HNI Corp (HNI)

Solvency ratios

Dec 31, 2024 Sep 30, 2024 Mar 31, 2024 Dec 31, 2023 Sep 30, 2023 Jun 30, 2023 Mar 31, 2023 Dec 31, 2022 Sep 30, 2022 Jun 30, 2022 Mar 31, 2022 Dec 31, 2021 Sep 30, 2021 Jun 30, 2021 Mar 31, 2021 Dec 31, 2020 Sep 30, 2020 Jun 30, 2020 Mar 31, 2020 Dec 31, 2019
Debt-to-assets ratio 0.16 0.15 0.24 0.22 0.24 0.29 0.15 0.13 0.13 0.19 0.16 0.12 0.11 0.12 0.12 0.12 0.13 0.14 0.17 0.12
Debt-to-capital ratio 0.26 0.26 0.37 0.36 0.40 0.46 0.25 0.23 0.25 0.35 0.29 0.23 0.22 0.22 0.22 0.23 0.23 0.25 0.29 0.23
Debt-to-equity ratio 0.35 0.35 0.60 0.56 0.67 0.84 0.34 0.31 0.33 0.55 0.41 0.30 0.28 0.28 0.28 0.30 0.30 0.33 0.41 0.30
Financial leverage ratio 2.23 2.26 2.48 2.53 2.72 2.90 2.26 2.29 2.47 2.82 2.62 2.54 2.44 2.33 2.28 2.40 2.40 2.38 2.48 2.49

The solvency ratios of HNI Corp indicate the company's ability to meet its long-term financial obligations.

- Debt-to-assets ratio: HNI Corp has maintained a fairly stable debt-to-assets ratio over the period, ranging between 0.11 to 0.29. A lower ratio suggests that the company relies less on debt to finance its assets.

- Debt-to-capital ratio: The debt-to-capital ratio fluctuated between 0.22 to 0.46, indicating the proportion of debt in the company's capital structure. A higher ratio suggests a higher level of financial risk as the company has more debt relative to its capital.

- Debt-to-equity ratio: HNI Corp's debt-to-equity ratio varied from 0.28 to 0.84, reflecting the extent to which the company is leveraged through debt. A higher ratio implies a higher financial risk, as the company relies more on debt financing compared to equity.

- Financial leverage ratio: The financial leverage ratio ranged from 2.23 to 2.90, indicating the proportion of the company's assets that are financed by debt. A higher ratio signifies a higher level of financial risk due to increased reliance on debt for funding operations.

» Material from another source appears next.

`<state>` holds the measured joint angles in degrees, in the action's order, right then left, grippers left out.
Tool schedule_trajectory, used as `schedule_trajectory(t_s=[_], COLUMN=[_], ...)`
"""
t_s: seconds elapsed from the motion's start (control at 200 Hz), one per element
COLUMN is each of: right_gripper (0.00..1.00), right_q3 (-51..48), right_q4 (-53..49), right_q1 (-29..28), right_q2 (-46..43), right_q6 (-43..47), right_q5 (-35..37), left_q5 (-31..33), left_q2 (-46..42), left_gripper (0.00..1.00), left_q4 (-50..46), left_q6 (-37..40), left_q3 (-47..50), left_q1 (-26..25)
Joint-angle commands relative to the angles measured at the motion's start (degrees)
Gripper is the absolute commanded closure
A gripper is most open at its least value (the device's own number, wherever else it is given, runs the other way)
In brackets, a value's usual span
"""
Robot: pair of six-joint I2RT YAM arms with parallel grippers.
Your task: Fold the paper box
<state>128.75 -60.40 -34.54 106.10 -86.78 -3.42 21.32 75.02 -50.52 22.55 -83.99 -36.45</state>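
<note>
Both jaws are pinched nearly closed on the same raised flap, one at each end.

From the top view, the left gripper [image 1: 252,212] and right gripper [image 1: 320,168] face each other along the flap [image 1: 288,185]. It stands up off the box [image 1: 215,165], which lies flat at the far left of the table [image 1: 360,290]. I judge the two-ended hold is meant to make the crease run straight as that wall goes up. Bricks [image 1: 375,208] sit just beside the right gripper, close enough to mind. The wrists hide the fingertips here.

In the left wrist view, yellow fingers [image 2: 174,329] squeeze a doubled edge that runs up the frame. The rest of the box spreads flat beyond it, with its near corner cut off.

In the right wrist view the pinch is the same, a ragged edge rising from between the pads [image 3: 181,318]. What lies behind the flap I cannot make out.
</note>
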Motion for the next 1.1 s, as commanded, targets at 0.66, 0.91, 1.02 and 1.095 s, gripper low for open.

Overall, HNI Corp's solvency ratios suggest a prudent level of debt utilization and financial leverage, with fluctuations observed over the period which may indicate changing financial strategies or business conditions. It is important for investors and stakeholders to monitor these ratios to assess the company's ability to meet its long-term financial obligations.


Coverage ratios

Dec 31, 2024 Sep 30, 2024 Mar 31, 2024 Dec 31, 2023 Sep 30, 2023 Jun 30, 2023 Mar 31, 2023 Dec 31, 2022 Sep 30, 2022 Jun 30, 2022 Mar 31, 2022 Dec 31, 2021 Sep 30, 2021 Jun 30, 2021 Mar 31, 2021 Dec 31, 2020 Sep 30, 2020 Jun 30, 2020 Mar 31, 2020 Dec 31, 2019
Interest coverage 6.64 5.82 3.74 3.54 4.15 8.35 14.86 17.66 17.63 11.59 11.27 11.94 14.62 17.17 15.54 8.78 13.18 14.83 14.43 16.40

The interest coverage ratio measures a company's ability to make interest payments on its debt obligations. A higher ratio indicates a stronger ability to meet interest expenses.

Analyzing HNI Corp's interest coverage ratio over the past few years, we observe fluctuations in the ratio.

From December 31, 2019, to June 30, 2021, the interest coverage remained relatively stable, ranging between 14.43 and 17.17. This suggests that HNI Corp had a comfortable buffer to cover its interest expenses during this period.

However, looking at the data from December 31, 2021, onwards, the interest coverage ratio started to decline. The ratio dropped to as low as 3.54 by December 31, 2023, indicating a significant decrease in HNI Corp's ability to cover its interest payments from its earnings during that period.

Although there was a slight improvement in the interest coverage ratio by December 31, 2024, reaching 6.64, it still remained below the levels seen in earlier years.

Overall, the trend in HNI Corp's interest coverage ratio suggests a period of decreasing ability to cover interest expenses, which may raise concerns about the company's ability to manage its debt obligations effectively in the future.